>>>>
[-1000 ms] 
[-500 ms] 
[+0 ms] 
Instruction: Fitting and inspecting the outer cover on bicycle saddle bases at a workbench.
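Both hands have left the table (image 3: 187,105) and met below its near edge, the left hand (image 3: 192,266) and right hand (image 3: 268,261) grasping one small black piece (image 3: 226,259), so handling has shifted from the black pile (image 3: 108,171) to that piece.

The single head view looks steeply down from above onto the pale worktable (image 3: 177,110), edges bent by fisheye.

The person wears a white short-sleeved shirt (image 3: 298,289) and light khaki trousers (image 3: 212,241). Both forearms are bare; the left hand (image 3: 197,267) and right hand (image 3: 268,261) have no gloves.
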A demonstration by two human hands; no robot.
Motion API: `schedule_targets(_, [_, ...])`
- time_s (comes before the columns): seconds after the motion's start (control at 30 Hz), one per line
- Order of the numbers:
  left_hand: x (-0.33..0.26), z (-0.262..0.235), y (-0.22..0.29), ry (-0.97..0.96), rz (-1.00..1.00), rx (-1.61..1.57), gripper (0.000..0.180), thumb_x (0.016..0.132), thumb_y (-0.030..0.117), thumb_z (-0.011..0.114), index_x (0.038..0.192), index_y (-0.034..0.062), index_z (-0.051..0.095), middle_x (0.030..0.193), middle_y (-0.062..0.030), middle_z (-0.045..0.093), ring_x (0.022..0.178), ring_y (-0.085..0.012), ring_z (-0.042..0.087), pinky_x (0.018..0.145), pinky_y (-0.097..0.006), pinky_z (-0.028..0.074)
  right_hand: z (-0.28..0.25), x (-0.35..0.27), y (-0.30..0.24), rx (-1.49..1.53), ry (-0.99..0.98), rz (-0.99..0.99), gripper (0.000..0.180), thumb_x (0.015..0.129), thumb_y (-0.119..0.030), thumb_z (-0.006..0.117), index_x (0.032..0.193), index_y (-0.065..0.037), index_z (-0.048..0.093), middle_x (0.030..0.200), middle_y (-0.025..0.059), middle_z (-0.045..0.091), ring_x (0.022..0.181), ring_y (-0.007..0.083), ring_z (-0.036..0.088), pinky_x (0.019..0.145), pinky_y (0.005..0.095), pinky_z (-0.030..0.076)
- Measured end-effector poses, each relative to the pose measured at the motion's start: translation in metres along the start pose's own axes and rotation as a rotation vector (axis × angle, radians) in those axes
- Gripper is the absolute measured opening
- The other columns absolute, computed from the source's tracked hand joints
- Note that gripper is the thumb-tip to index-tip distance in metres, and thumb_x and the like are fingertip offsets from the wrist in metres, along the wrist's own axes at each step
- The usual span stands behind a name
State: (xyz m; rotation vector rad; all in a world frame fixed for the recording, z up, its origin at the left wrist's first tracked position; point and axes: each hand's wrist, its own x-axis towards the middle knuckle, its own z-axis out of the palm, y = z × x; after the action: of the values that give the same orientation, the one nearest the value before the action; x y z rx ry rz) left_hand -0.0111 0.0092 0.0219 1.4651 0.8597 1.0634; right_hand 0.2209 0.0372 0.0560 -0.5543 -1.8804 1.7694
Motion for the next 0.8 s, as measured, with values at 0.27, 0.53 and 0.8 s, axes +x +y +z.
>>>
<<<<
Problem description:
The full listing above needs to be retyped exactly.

Output:
[-1000 ms] 
[-500 ms] 
[+0 ms] 
Instruction: Fitting and inspecting the outer cover on bicycle saddle bases at a workbench.
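Both hands have left the table (image 3: 187,105) and met below its near edge, the left hand (image 3: 192,266) and right hand (image 3: 268,261) grasping one small black piece (image 3: 226,259), so handling has shifted from the black pile (image 3: 108,171) to that piece.

The single head view looks steeply down from above onto the pale worktable (image 3: 177,110), edges bent by fisheye.

The person wears a white short-sleeved shirt (image 3: 298,289) and light khaki trousers (image 3: 212,241). Both forearms are bare; the left hand (image 3: 197,267) and right hand (image 3: 268,261) have no gloves.
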A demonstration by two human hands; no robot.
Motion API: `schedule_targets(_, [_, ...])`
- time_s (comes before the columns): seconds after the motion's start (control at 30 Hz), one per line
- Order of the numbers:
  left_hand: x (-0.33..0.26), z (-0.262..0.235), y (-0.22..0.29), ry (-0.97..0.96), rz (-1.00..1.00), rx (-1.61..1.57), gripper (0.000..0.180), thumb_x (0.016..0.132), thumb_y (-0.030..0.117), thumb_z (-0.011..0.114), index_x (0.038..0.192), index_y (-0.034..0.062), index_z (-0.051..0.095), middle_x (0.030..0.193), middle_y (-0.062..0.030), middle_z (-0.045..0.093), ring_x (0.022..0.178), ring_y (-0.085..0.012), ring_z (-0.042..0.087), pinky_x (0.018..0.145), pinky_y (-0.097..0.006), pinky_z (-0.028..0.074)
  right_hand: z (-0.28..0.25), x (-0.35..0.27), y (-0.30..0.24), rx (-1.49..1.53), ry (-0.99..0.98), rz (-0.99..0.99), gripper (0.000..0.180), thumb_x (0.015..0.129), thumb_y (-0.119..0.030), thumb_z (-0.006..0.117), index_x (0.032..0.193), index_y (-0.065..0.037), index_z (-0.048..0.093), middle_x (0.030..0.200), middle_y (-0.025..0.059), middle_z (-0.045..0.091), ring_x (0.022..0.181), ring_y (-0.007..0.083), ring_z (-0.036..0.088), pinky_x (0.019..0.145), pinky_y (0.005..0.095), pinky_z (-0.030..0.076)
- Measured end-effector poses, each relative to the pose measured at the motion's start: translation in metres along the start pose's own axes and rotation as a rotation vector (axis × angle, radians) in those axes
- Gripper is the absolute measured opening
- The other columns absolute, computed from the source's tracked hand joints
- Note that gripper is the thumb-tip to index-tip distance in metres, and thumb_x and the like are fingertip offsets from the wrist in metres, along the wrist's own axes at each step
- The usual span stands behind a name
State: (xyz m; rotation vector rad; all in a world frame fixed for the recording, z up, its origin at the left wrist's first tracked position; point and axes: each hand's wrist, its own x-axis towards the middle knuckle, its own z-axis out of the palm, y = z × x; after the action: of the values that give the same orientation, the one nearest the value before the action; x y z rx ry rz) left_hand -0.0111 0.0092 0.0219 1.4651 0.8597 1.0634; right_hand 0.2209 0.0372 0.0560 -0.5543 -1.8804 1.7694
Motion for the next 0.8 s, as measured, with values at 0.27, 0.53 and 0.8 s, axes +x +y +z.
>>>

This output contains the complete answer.